§ **Task details**
Whenever a line in the material below includes "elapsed", copy that line.
--- Extracted entries Enclosed Below ---
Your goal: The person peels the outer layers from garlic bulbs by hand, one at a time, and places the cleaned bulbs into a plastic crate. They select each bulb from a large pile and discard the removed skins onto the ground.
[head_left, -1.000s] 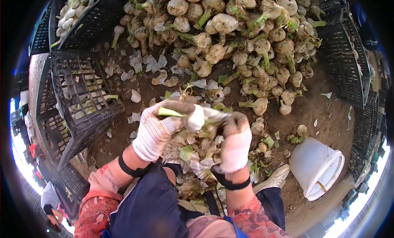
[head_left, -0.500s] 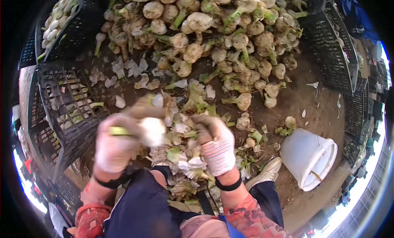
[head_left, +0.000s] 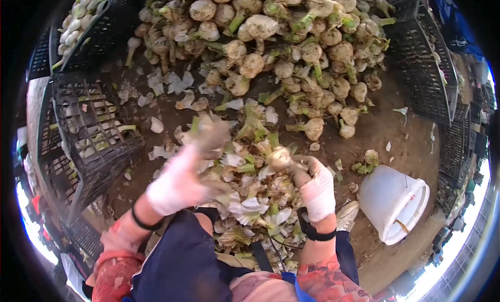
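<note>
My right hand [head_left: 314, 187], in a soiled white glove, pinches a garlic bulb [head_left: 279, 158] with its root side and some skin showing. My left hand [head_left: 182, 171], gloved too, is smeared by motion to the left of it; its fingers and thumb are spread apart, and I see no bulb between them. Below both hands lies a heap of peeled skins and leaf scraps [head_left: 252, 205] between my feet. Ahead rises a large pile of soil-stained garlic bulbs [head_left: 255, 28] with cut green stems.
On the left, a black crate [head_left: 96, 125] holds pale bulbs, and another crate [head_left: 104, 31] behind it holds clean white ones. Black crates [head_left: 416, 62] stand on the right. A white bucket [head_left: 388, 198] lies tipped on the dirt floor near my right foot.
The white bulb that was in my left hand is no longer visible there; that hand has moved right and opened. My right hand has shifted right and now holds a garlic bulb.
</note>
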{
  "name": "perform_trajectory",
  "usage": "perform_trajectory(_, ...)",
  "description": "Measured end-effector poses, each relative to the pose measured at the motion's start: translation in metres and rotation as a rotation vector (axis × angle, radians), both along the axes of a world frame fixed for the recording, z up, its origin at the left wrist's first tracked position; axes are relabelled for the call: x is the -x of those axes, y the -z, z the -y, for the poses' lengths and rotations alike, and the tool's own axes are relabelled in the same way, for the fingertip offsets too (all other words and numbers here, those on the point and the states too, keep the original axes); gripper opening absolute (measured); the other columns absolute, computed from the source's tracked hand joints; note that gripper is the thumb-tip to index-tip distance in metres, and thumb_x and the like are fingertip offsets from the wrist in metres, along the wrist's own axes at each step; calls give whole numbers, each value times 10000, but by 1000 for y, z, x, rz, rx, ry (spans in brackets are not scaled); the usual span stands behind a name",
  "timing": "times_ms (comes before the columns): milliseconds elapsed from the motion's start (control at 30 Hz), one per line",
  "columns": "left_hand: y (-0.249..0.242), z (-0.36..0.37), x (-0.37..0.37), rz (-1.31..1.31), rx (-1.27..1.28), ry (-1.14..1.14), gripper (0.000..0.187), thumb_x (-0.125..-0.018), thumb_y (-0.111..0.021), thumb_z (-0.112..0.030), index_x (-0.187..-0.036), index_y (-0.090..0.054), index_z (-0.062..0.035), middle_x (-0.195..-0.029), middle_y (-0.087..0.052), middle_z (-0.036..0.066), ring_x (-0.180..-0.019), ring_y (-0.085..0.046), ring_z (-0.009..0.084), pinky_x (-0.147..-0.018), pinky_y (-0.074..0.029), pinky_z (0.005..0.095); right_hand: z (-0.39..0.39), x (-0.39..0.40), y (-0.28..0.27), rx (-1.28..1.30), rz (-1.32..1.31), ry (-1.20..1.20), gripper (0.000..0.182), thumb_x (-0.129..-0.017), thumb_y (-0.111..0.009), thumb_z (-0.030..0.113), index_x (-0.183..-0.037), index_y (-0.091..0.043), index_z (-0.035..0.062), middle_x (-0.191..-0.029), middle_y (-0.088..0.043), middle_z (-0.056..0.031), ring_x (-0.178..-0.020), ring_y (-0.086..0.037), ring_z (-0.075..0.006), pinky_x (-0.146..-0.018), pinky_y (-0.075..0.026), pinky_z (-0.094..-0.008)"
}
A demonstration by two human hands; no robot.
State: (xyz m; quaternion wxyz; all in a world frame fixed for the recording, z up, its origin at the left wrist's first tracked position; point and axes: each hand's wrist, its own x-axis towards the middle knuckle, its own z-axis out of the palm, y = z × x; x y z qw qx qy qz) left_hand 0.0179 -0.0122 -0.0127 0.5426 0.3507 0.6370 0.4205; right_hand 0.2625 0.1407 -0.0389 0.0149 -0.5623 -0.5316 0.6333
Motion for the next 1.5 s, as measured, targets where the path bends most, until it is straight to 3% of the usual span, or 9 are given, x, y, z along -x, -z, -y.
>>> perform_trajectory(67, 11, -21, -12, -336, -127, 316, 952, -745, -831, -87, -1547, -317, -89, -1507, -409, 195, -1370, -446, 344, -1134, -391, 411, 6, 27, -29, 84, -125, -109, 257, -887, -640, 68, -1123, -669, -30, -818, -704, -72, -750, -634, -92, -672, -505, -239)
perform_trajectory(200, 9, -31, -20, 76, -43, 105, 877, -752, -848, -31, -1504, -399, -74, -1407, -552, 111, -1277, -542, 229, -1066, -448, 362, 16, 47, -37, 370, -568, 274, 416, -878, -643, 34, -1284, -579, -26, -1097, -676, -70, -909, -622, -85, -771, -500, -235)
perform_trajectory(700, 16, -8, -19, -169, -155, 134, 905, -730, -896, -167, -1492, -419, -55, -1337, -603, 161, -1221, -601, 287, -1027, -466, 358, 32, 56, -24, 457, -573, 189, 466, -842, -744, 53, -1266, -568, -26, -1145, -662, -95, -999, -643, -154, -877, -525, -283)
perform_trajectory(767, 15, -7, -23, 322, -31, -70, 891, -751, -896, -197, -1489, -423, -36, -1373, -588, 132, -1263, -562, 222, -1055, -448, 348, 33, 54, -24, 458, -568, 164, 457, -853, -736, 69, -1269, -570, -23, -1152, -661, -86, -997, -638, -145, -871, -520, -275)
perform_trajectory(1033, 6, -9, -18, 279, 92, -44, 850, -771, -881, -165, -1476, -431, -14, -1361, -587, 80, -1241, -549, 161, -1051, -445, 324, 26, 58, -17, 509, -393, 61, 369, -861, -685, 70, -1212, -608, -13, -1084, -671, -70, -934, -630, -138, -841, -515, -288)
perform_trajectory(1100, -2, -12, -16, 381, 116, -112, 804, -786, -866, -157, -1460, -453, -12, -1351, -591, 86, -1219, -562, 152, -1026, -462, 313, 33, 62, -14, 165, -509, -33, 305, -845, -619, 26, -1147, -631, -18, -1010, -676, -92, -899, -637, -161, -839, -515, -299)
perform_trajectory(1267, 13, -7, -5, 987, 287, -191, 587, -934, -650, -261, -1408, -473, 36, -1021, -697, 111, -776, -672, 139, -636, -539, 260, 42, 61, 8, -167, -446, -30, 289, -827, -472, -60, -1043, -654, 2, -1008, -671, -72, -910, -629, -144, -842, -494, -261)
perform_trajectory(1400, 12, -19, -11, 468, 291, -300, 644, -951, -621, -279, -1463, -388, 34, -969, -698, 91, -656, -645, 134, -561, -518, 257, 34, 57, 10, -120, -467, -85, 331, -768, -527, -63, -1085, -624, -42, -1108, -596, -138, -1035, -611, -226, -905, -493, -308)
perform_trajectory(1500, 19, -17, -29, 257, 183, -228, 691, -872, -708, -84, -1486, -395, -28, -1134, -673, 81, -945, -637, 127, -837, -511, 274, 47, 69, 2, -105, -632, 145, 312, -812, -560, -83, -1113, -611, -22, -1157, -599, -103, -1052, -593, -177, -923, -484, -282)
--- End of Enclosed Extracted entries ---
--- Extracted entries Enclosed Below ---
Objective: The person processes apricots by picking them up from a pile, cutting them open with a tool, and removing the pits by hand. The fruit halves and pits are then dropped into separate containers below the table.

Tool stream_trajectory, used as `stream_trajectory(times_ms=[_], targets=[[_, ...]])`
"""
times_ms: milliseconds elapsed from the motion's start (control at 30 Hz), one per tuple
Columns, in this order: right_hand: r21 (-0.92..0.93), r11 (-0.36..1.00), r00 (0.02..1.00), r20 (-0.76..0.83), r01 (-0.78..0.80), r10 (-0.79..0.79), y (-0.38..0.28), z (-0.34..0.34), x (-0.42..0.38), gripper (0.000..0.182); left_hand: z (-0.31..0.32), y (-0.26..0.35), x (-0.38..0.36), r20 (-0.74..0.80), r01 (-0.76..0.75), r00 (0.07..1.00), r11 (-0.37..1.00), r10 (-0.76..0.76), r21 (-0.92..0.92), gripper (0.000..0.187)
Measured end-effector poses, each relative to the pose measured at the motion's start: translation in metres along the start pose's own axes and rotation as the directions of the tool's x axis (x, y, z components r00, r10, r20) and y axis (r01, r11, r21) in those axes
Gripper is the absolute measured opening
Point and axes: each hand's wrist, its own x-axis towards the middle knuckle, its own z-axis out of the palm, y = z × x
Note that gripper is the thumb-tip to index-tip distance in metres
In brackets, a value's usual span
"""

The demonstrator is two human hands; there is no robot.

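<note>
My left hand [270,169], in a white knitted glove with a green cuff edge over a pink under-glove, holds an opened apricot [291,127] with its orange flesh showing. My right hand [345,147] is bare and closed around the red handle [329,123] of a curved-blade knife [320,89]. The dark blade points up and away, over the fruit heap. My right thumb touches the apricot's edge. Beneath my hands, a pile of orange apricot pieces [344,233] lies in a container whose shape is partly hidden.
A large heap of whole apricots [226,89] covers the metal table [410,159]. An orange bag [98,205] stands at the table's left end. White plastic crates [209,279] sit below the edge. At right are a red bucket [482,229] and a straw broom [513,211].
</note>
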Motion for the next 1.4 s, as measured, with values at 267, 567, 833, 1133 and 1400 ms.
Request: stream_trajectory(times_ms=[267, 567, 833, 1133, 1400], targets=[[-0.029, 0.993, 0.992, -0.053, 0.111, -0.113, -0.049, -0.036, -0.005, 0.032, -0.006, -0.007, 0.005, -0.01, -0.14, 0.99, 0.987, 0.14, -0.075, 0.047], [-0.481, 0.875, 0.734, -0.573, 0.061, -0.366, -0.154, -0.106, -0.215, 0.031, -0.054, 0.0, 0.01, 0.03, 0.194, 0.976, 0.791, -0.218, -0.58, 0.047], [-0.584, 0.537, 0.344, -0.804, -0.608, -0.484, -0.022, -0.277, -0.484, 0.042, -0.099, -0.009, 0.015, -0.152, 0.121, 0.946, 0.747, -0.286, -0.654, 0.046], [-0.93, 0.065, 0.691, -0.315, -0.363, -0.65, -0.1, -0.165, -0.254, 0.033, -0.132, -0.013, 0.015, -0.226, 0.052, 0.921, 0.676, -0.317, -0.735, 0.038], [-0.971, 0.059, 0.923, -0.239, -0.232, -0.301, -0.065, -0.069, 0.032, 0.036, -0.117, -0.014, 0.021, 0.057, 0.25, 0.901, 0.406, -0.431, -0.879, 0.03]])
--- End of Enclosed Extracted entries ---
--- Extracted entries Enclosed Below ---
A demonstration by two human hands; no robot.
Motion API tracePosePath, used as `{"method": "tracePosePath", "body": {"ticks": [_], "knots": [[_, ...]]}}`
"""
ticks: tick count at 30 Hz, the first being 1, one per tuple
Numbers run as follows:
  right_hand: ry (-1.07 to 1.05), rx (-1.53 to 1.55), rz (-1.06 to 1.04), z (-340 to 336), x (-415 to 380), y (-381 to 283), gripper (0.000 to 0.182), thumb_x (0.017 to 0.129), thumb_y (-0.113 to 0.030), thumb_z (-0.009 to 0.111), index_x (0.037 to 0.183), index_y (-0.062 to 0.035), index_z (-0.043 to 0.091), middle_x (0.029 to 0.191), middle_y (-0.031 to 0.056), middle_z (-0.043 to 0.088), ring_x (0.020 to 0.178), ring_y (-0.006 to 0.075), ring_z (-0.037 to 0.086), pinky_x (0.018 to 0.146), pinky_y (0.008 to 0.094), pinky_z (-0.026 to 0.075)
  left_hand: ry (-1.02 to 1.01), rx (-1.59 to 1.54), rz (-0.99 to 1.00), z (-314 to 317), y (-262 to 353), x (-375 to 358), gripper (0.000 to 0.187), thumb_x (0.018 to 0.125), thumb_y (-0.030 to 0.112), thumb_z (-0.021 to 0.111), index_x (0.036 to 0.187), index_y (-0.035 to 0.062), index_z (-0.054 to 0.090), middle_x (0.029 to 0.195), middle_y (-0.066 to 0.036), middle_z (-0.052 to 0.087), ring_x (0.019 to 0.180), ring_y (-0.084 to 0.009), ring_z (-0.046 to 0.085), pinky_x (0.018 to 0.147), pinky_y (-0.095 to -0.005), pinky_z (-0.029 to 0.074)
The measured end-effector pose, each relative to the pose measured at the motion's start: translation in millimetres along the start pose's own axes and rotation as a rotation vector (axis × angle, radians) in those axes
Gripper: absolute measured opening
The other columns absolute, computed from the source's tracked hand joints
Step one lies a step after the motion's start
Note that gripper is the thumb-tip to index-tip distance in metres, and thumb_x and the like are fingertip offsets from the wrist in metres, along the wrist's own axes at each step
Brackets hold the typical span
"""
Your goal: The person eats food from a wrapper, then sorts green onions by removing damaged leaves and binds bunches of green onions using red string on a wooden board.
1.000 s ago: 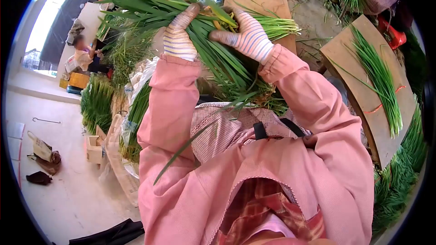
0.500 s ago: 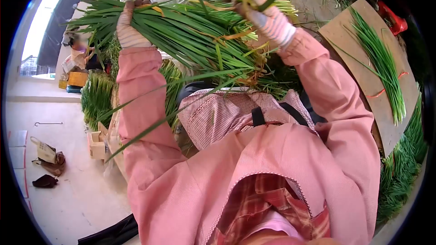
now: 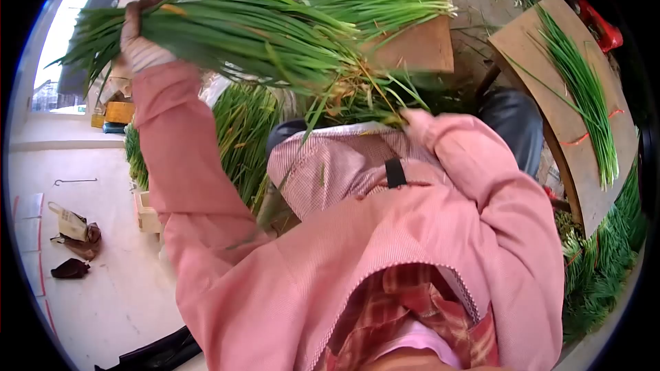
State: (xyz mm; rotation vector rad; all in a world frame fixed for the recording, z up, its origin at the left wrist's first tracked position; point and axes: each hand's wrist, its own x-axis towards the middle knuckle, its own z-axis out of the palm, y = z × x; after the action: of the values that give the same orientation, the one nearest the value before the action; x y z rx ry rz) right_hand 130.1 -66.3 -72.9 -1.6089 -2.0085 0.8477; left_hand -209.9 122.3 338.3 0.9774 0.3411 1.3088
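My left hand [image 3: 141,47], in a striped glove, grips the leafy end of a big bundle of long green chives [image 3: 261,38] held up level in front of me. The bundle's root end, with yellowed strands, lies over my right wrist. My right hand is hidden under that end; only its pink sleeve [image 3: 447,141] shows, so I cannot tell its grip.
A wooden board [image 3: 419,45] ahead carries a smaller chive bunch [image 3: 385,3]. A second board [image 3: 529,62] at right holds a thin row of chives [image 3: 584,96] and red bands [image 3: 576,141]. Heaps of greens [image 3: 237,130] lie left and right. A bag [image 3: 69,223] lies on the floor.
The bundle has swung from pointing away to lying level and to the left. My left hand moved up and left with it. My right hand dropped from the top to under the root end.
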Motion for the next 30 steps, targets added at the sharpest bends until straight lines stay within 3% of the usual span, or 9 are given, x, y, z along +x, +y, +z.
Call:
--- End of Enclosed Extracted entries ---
§ **Written reply**
  "timing": "times_ms (comes before the columns): milliseconds elapsed from the motion's start (control at 30 Hz), one per line",
times_ms: milliseconds elapsed from the motion's start (control at 30 Hz), one per tuple

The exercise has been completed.